L’attacco al partito è senza esclusione di colpi: «Un partito che vuole essere attrattivo non può suddividersi in piccoli feudi che giocano a pare gli strateghi per garantirsi una poltrona. Né in Calabria, né altrove. Purtroppo intravedo questo schema anche al livello di governo: c’è troppa timidezza. Da mesi mi sgolo, ad esempio, affinché si affronti il tema della sanità in regione. Siamo ancora fermi, salvo l’ultimo confuso decreto che ci fa passare da uno status di regione commissariata, a quello di super commissariata, senza ovviamente alcun impegno economico vero per superare il debito sanitario. Intorno al tema sanità c’è il capitolo infrastrutture, ma neanche su quello si muove nulla. E al governo c’è il Pd: non da mesi, da anni. Ho visto stallo e tatticismo. E ho anche visto che c’è un trasversalismo, in pezzi del centrosinistra calabrese, dovuto ad interessi comuni con pezzi del centrodestra. Ho steso un programma in questi mesi, l’ho condiviso con il vero motore della regione: studenti, imprenditori, terzo settore, professionisti. Sarebbe stato bello concentrarsi su questo. Ma nessuno vuol discutere di contenuti: solo di tattica, credendo di prendere un voto in più».
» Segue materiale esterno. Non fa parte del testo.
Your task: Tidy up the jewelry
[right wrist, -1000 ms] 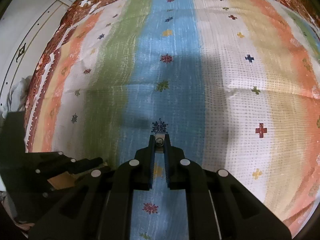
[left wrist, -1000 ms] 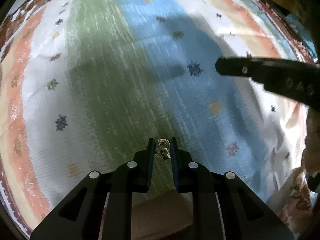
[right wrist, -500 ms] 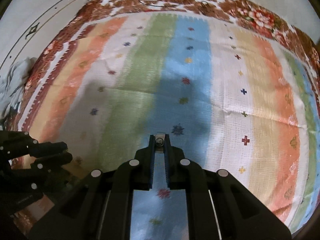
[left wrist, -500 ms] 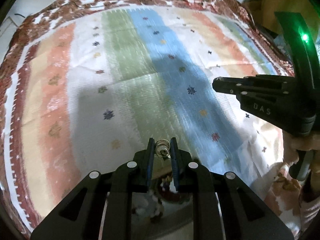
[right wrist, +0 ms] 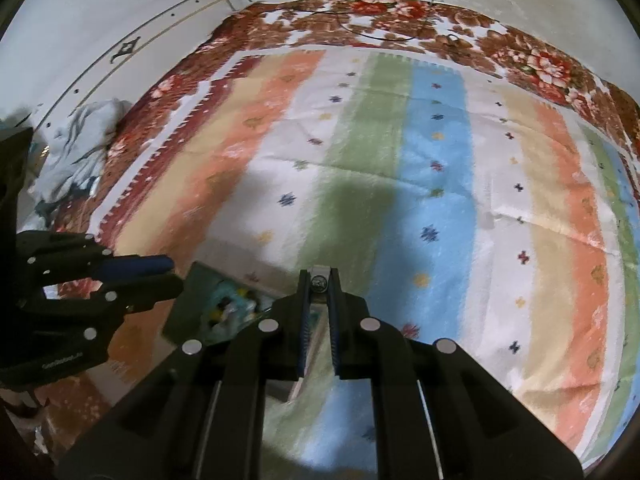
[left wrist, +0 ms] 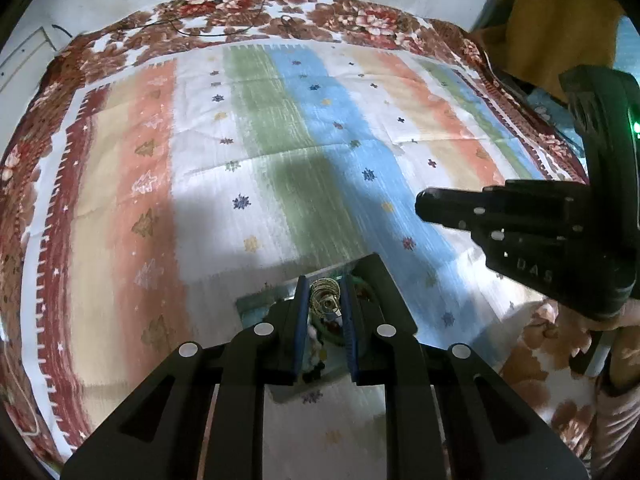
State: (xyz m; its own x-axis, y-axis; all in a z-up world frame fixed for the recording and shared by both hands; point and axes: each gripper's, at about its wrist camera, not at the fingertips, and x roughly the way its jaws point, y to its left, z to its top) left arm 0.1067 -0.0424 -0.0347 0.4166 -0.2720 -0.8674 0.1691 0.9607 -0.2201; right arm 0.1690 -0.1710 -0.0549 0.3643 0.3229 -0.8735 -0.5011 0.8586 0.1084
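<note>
Your left gripper [left wrist: 325, 300] is clenched on a small gold piece [left wrist: 325, 295], coiled wire by the look of it, pinned between the blue pads low in the centre of the left view. Your right gripper [right wrist: 319, 282] is clamped on a small silver piece [right wrist: 319, 279] with a dark round centre; at this blur you cannot say whether it is a stud, a clasp or a ring.

The open box [right wrist: 202, 302] sits on the striped cloth [left wrist: 280, 128], directly under the left gripper's tips in the left view. In the right view it lies at lower left, below and left of the right gripper's tips. Its long axis runs roughly from lower left to upper right of that frame. The left gripper is the nearer of the 2, so its piece probably drops first; the right must cross leftward.

Hidden: most of the box is behind the 2 gripper bodies. Its contents are a smear of teal, yellow and white, compartments unreadable. The person's hand [left wrist: 624, 312] is cut off at the right edge.
</note>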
La deputata Enza Bruno Bossio ha condiviso in pieno la posizione di Irto: «Le dichiarazioni di Nicola Irto – ha detto – impongono una riflessione critica, senza veli, sul modo in cui il PD nazionale ha inteso, finora, affrontare la vicenda elettorale calabrese. Ha ragione Irto: è richiesto un cambio di passo. Bisogna uscire dalla palude nella quale è stato condotto lo schieramento calabrese delle forze progressiste. Non è possibile che le dinamiche di potere tra le correnti romane del Nazareno possano impaludare o addirittura, come afferma Irto, mettere in discussione le decisioni prese da molto tempo dal PD calabrese. È stato un grave errore politico aver voluto inseguire De Magistris e legittimarlo, di fatto, come una parte del campo di centrosinistra».
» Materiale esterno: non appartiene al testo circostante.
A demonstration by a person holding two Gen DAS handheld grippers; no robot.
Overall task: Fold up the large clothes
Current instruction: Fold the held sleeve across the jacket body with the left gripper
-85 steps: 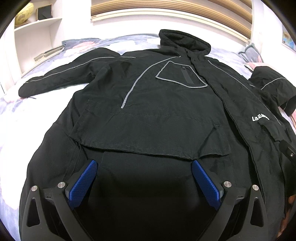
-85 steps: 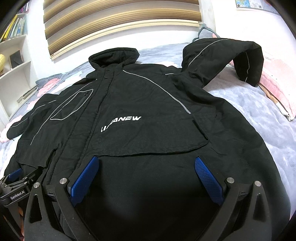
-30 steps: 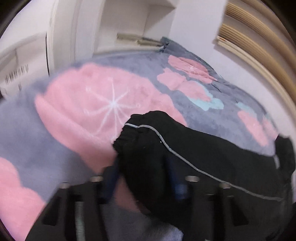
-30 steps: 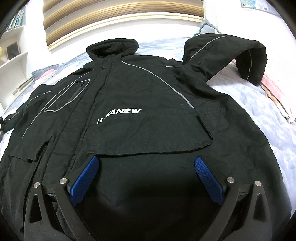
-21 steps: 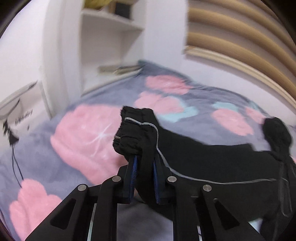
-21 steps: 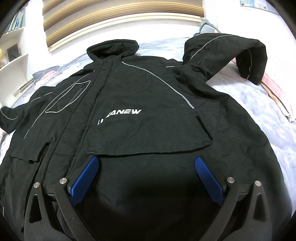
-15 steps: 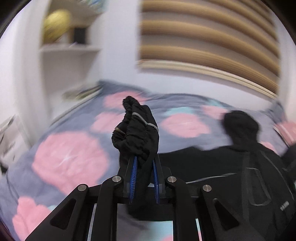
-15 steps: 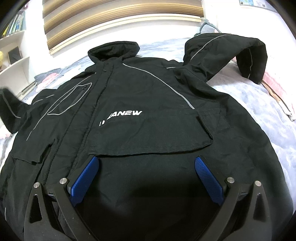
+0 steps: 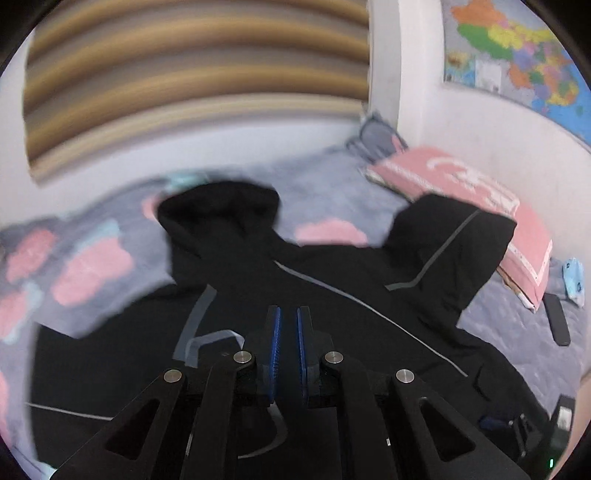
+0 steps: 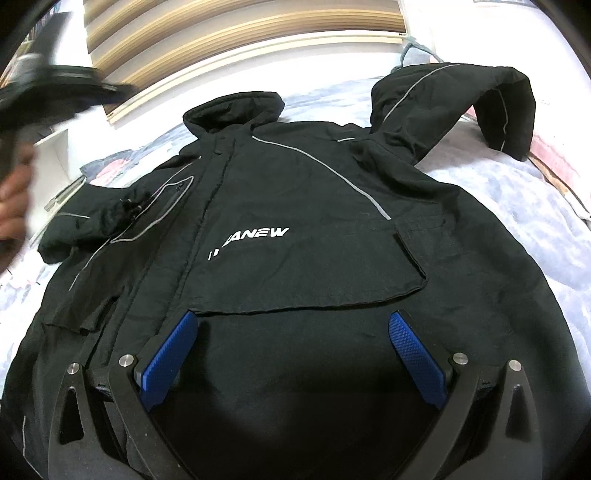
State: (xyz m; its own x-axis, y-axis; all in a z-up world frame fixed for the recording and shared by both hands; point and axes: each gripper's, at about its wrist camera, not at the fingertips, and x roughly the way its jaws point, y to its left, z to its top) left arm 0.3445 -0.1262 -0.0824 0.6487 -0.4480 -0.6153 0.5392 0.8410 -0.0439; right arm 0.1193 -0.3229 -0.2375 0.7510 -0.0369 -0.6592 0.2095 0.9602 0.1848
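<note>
The left gripper [image 9: 288, 319] has its ribbed blue pads [image 9: 275, 343] drawn almost together, with only a thin slit between them and no cloth showing in it. Its black plastic arms fan out across the bottom of the frame. The right gripper [image 10: 292, 322] is spread wide, its blue pads far apart over the lower front of the black jacket [image 10: 314, 192].

The jacket lies front-up on a bed and fills the middle of both views. It is matte woven cloth with thin grey piping, a white printed logo [image 10: 251, 240] and a broad flap pocket [image 10: 306, 280]. Its hood [image 10: 232, 110] points to the top of the frame.

The right wrist view shows one sleeve [image 10: 110, 218] folded inward over the chest at centre left, its gathered cuff beside the piped chest pocket. The other sleeve [image 10: 461, 96] arches up at upper right. A blurred hand [image 10: 14, 206] is at the left edge.

The left wrist view, motion-smeared, shows:
- the fleecy grey bedspread [image 9: 85, 266] with pink blotches
- a pink pillow [image 9: 461, 184]
- a coloured wall map [image 9: 517, 48]
- a dark slab-like object [image 9: 557, 319] at the right

Wooden-slat blinds [image 10: 240, 29] cross the top.
</note>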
«Si è disperso così – secondo la deputata dem – il potenziale vantaggio competitivo rispetto ad un centrodestra ancora oggi senza candidato. Invece di investire sul profilo innovativo e riformista della candidatura di Nicola Irto, il gruppo dirigente nazionale ha preferito blandire populismi ed espressioni politiche tanto massimaliste quanto minoritarie. È auspicabile che la reazione di Nicola Irto possa, pertanto, prima di tutto essere utile a rilanciare un progetto di governo capace di competere alle elezioni per vincere e governare bene ma anche per spezzare la spirale di una concezione feudataria che da tempo il PD nazionale va esercitando sulla Calabria e i calabresi».
Tirato in ballo il vicesegretario dem Peppe Provenzano ha detto subito di non aver mai aperto a De Magistris: «Ho lavorato – ha detto – e siamo al lavoro per un campo democratico e progressista più largo e competitivo. Tutto il Partito democratico dev’essere protagonista di questo percorso. La destra in Calabria va battuta, non è tempo di isolarsi. Non possiamo dare nessuna terra per perduta». Un’idea, quest’ultima, condivisa dal segretario Enrico Letta che giovedì manda Francesco Boccia in Calabria, da Irto, per tentare di fargli cambiare idea.
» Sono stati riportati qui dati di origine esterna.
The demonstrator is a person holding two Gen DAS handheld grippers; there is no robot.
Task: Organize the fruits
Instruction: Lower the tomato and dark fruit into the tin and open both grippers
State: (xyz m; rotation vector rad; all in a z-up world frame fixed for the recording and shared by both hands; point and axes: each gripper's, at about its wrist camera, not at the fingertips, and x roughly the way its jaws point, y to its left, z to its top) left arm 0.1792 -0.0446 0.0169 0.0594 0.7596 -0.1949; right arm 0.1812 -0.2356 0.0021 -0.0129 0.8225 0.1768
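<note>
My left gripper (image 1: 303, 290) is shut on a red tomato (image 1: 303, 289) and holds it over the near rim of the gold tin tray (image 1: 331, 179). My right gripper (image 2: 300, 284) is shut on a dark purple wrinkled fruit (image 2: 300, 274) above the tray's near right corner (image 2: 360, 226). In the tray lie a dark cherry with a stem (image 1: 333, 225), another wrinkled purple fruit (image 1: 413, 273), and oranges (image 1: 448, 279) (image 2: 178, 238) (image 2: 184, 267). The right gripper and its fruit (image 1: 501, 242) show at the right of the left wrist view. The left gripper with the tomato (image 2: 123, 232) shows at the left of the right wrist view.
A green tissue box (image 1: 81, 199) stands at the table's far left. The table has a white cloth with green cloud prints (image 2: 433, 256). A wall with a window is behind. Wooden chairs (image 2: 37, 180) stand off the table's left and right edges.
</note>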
In questo scenario, ovviamente la coppia Tansi-De Magistris si sente ancora più forte e lo stesso sindaco di Napoli (segretamente) gongola dello sfascio dem nell’illusione che la sinistra calabrese possa vedere in lui la soluzione ultimativa per fermare la pressoché certa vittoria del centrodestra. Ma le cose non sono così come sembrano apparire: la figura di De Magistris è maldigerita in ampie parti della sinistra calabrese e, se da un lato, trova il consenso di molti primi cittadini abbagliati dal colore arancio, possibile simbolo di rinascita, dall’altro la situazione reale del consenso esprime numeri fin troppo bassi per determinare una strategia vincente.